Understanding the Theory of Constraints
Before we get into networking applications, it is worth walking through some basics about the Theory of Constraints. Imagine a simple set of subsystems strung together in a larger system. Perhaps, for example, software development requires two development teams, a QA team, and a regressions team before new code can be delivered.
If output relies on each of these subsystems, then the total output of the system as a whole is determined by the lowest-output subsystem. For instance, imagine that SW1 is capable of producing 7 widgets, SW2 5 widgets, QA 4 widgets, and Regressions 3 widgets. The total number of widgets that get through the system is 3, and you create a backlog of partially-completed widgets with each run through the process.
If you want to increase the output of the system from 3 to 4, the only thing to focus on is increasing the Regressions output from 3 to 4. Any other optimizations across the other subsystems will not impact the total throughput for the system.
Theory of Constraints in a network context
We can apply the same basic framework to the datacenter. If you have servers that are separated by some number of datacenter links, then the total capacity from server to server is determined not by the aggregate bandwidth in the datacenter but by the smallest link in the path.

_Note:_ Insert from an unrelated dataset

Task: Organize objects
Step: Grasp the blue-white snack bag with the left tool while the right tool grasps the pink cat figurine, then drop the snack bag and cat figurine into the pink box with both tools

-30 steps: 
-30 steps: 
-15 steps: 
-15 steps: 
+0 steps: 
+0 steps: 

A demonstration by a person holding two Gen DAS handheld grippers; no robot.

Part of the design philosophy in datacenter networks is that you cannot know with certainty what servers are talking what servers, so predictive analysis on bandwidth utilization is either prohibitively difficult or outright impossible to determine. In the absence of information, you build out capacity across every link in the datacenter so that your weakest link is sufficiently provisioned to handle any load.
Of course, overbuilding a datacenter of even moderate size is costly. So you start playing the odds a little bit. You assume that not all servers will be driving traffic at the same time, so you can safely oversubscribe the network and rely on the exceedingly small chance that traffic ends up being shunted through a single link at one time.
But also of course, in networks, stuff happens. So you protect yourself from the statistical anomalies by increasing buffers across the board, essentially trading the cost of bandwidth for the cost of memory. In doing so, you pick up additional queuing delays, but so long as the applications can deal with that, it might not be that big a tradeoff.
The nature of the problem
Understand that the real problem to be solved here is ensuring adequate transport bandwidth along the bottleneck link. Not every link is a bottleneck link, so distributing bandwidth uniformly across the datacenter is a bit of a heavy-handed approach. The argument here generally goes something along the lines of: Bandwidth solves everything, and bandwidth is cheap. Keep in mind that this argument is typically made in the same breath as Networking is too expensive.
The reason over-provisioning and buffering is acceptable is because most networks, at least from a physical perspective, are extremely static. You cannot add or move cables, change connectivity, or otherwise alter the physical characteristics that determine the smallest link.
The protocols that determine path are equally limiting. If a link is congested, you cannot just forward packets over other links because virtually every protocol in the network relies on underlying Shortest Path First algorithms. Sure, you can load balance across a small number of equal-cost paths, but once you are on those paths, there is no other redress. The best you can do is make as many equal-cost paths as possible, which is essentially over-provisioning, except from an interconnect perspective.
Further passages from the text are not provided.